Il compenso per il lavoro prestato oltre il settimo giorno ha natura retributiva

Pubblicato il 12 novembre 2012 Un lavoratore, dipendente di una Banca con mansioni di custode-guardiano che ha svolto prestazioni di vigilanza diurna e notturna mediante turni di lavoro che si protraevano anche oltre il sesto giorno di lavoro consecutivo, adiva la Corte di Appello di Roma per vedersi riconosciuto il pagamento di un compenso per le prestazioni rese di domenica e nel cosiddetto settimo giorno.

La Corte di Appello aveva condannato la banca a pagare una somma di denaro al lavoratore a titolo di compensi per lavoro domenicale e per il lavoro prestato oltre il settimo giorno.

Il lavoratore promuove così ricorso in Cassazione chiedendo l’annullamento della pronuncia limitatamente al punto in cui veniva riconosciuta quale misura del compenso per la prestazione resa nel settimo giorno una maggiorazione del 20% della retribuzione ordinaria: percentuale quest’ultima stabilita dalla successiva contrattazione collettiva per il solo lavoro domenicale.
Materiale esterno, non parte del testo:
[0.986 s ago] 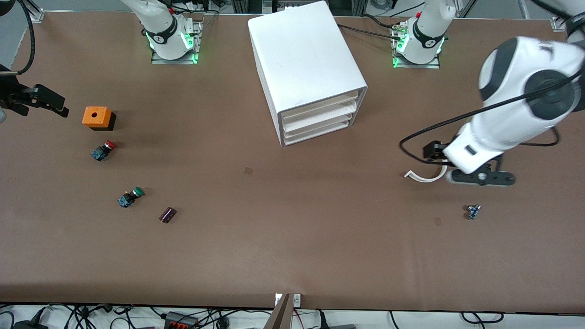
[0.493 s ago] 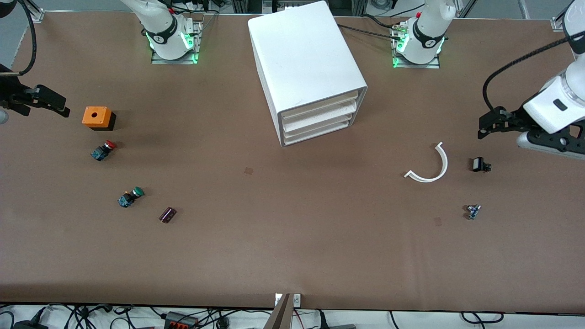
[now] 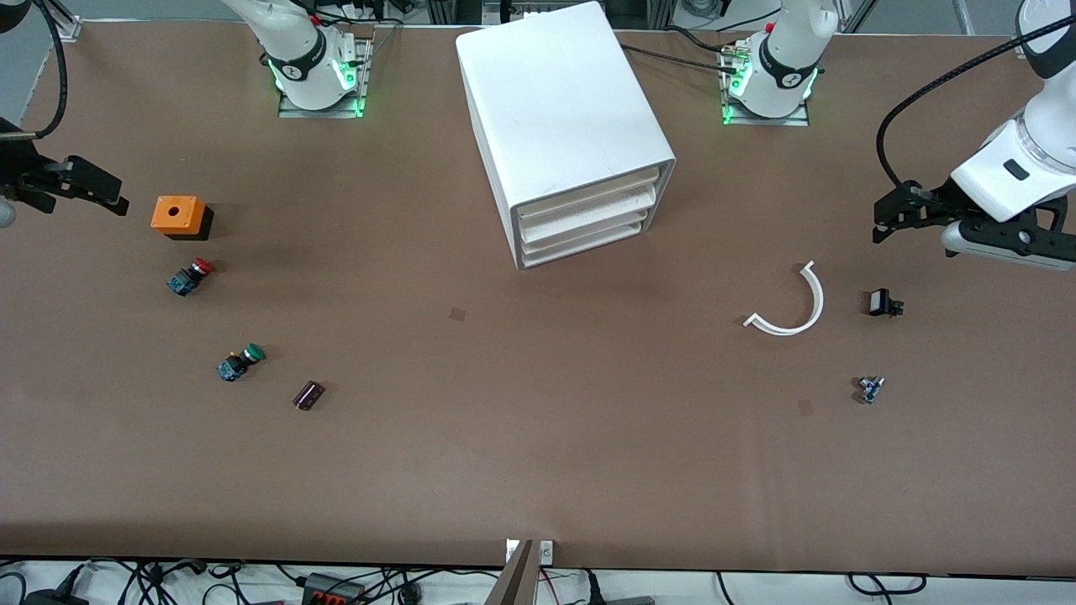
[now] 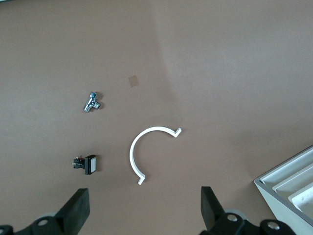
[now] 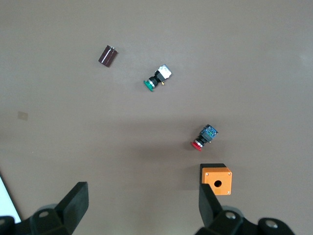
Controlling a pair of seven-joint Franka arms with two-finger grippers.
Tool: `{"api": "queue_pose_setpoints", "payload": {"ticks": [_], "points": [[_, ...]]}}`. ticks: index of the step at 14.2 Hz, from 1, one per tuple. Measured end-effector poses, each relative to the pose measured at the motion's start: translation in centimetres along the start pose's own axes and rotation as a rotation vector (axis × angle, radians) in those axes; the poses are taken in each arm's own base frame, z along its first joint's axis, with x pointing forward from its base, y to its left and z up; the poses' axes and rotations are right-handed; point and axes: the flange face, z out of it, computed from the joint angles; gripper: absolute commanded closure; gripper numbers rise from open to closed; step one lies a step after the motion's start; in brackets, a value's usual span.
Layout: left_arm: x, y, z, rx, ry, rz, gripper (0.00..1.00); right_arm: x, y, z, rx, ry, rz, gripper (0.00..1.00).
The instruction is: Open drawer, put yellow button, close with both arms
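The white cabinet (image 3: 563, 109) stands mid-table, between the arms' bases. Its uppermost drawer (image 3: 588, 190) is shut, like the two lower drawers. The yellow button is out of view. A red-capped button (image 3: 190, 276) and a green-capped button (image 3: 240, 362) lie toward the right arm's end. My left gripper (image 3: 1004, 242) hangs open and empty over the left arm's end, and its fingers (image 4: 78, 210) show in the left wrist view. My right gripper (image 5: 142, 205) is open and empty, high beside the orange box (image 5: 216, 178).
An orange box (image 3: 176, 216) with a hole and a dark capacitor (image 3: 308, 395) lie near the buttons. A white curved strip (image 3: 790, 307), a small black switch (image 3: 883, 303) and a small metal part (image 3: 870, 389) lie toward the left arm's end.
My left arm has lifted and swung away from over the curved strip toward its end of the table, uncovering the black switch. The right arm has not moved.
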Motion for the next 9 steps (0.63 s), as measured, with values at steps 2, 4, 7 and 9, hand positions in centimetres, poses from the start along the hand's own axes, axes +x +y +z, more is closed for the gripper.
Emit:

La Corte di Cassazione, con la sentenza n. 18284 del 25 ottobre 2012, rigetta il ricorso e sancisce che il compenso richiesto per l’attività lavorativa prestata oltre il settimo giorno consecutivo di lavoro ha natura retributiva e non costituisce né un indennizzo né un risarcimento. Si tratta di un vero e proprio compenso, che ha natura di retribuzione dell’onerosità della specifica prestazione effettuata dopo il sesto giorno consecutivo di lavoro.

Tale compenso, pertanto, può essere fissato dalla stessa norma collettiva e, nel caso in cui la norma collettiva non lo preveda, lo stesso deve essere determinato dal giudice in via equitativa.

Si sottolinea, inoltre, che se la successiva normativa collettiva ha ritenuto di fissare nella misura del 20% della paga oraria la maggiorazione da corrispondere nel caso di prestazione lavorativa domenicale, la stessa ratio deve essere ravvisabile nella prestazione lavorativa del settimo giorno. In entrambi i casi il compenso è diretto a remunerare la particolare “onerosità” o “penosità” del lavoro prestato, da una parte, con sacrificio degli interessi personali e familiari connessi alla mancata fruizione della domenica, dall’altra con il sacrificio di chi è costretto a differire il riposo settimanale oltre la normale cadenza di sei giorni lavorativi, per effetto della prestazione resa nel settimo giorno, pur conservando la facoltà di fruire di un successivo riposo compensativo.